[[ Dataset content, beginning ]]
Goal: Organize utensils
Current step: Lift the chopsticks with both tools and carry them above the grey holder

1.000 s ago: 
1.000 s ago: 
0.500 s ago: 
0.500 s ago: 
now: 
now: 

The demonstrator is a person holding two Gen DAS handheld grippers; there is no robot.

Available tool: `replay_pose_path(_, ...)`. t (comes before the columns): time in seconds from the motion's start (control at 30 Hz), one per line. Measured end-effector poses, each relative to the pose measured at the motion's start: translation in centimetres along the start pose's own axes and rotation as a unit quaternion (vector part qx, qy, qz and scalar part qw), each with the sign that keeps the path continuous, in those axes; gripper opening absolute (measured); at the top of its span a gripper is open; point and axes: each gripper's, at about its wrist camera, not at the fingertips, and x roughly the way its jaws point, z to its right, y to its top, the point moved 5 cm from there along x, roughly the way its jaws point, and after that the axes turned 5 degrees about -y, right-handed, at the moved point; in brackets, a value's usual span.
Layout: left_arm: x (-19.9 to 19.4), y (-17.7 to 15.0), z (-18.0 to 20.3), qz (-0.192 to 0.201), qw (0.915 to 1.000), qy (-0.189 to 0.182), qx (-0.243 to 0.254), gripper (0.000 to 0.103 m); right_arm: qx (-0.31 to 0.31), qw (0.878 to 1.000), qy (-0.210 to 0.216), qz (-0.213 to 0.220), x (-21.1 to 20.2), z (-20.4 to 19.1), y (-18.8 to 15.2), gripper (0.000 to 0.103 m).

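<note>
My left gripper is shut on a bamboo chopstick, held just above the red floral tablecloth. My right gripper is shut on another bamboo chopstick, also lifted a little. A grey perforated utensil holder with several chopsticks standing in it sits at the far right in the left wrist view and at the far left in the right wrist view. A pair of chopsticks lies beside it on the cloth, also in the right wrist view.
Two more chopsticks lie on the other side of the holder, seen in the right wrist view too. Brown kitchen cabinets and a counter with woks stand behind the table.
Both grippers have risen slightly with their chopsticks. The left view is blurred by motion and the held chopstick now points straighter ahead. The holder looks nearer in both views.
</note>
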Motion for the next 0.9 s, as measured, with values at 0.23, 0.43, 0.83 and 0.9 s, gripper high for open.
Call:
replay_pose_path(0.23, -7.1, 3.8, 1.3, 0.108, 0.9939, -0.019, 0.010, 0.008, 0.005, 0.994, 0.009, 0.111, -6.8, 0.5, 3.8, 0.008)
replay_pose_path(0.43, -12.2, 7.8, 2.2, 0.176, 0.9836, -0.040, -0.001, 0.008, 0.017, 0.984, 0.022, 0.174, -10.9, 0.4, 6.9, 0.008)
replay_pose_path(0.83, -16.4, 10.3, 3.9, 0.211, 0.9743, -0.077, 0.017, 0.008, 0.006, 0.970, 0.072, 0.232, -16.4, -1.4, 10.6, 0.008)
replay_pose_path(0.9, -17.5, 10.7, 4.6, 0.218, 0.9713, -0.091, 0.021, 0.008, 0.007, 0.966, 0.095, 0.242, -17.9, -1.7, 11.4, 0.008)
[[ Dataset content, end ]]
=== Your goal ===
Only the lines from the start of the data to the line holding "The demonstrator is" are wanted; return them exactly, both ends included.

=== Solved exercise ===
Goal: Organize utensils
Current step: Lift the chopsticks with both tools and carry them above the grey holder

1.000 s ago: 
1.000 s ago: 
0.500 s ago: 
0.500 s ago: 
now: 
now: 

The demonstrator is a person holding two Gen DAS handheld grippers; there is no robot.

The answer contains nothing further.